** Activity **
Please filter the listing for the string "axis" and copy each matching line.

** Dataset extract **

== Segment start ==

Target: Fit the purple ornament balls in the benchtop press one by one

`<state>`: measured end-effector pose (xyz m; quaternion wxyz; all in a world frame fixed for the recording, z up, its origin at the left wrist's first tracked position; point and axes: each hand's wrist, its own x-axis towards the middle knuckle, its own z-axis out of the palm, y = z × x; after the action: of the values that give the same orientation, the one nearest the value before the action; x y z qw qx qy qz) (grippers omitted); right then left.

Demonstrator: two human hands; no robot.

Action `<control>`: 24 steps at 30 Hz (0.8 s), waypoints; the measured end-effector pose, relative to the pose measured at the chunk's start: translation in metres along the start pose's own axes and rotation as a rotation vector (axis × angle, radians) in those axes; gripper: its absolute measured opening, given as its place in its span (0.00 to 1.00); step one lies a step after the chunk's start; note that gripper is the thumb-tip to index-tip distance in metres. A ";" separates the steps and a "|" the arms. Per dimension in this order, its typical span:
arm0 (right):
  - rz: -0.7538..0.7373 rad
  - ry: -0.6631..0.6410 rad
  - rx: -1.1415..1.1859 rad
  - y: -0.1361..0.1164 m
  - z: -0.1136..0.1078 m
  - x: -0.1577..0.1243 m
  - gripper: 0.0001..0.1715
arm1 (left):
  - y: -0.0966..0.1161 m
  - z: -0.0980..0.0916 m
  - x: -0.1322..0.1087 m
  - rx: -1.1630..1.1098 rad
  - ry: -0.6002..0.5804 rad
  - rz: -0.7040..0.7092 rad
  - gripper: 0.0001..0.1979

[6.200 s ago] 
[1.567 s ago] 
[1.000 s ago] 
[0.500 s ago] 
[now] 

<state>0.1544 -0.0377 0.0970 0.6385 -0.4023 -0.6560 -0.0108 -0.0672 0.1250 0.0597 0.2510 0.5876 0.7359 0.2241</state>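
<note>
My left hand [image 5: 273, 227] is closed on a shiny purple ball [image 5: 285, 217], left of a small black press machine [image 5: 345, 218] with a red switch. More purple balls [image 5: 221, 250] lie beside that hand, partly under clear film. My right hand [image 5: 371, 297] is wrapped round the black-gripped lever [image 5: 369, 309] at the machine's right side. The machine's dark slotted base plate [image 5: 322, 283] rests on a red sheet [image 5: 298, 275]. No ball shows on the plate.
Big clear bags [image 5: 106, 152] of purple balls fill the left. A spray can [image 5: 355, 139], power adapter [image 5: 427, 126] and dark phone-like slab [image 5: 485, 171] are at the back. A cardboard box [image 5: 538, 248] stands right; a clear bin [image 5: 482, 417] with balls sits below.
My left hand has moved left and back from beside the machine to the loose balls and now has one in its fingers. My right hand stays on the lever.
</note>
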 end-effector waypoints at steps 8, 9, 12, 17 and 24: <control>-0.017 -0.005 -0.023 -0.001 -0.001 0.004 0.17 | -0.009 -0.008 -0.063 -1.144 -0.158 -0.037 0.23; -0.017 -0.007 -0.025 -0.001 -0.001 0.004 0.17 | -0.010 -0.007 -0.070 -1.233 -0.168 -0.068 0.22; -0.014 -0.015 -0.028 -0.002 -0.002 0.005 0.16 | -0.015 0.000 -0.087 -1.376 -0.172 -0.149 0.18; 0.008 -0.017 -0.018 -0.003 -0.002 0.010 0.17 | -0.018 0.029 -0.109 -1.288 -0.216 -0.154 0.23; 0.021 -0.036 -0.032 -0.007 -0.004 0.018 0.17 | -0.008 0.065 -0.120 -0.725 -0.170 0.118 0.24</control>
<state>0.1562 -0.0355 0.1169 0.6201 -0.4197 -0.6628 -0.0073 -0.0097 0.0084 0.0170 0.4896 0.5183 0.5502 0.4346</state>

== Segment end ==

** Answer to this task **
`<state>`: measured end-effector pose (xyz m; quaternion wxyz; all in a world frame fixed for the recording, z up, its origin at the left wrist's first tracked position; point and axes: each hand's wrist, its own x-axis towards the middle knuckle, its own z-axis out of the palm, y = z × x; after the action: of the values that give the same orientation, the one nearest the value before the action; x y z qw qx qy qz) (grippers omitted); right then left.
Action `<control>`: 24 steps at 30 Hz (0.8 s), waypoints; the measured end-effector pose, relative to the pose measured at the chunk's start: translation in metres along the start pose's own axes and rotation as a rotation vector (axis × angle, radians) in those axes; gripper: its absolute measured opening, given as its place in its span (0.00 to 1.00); step one lies a step after the chunk's start; note that gripper is the thumb-tip to index-tip distance in metres. A ";" separates the steps and a "|" the arms. Per dimension in this order, its typical span:

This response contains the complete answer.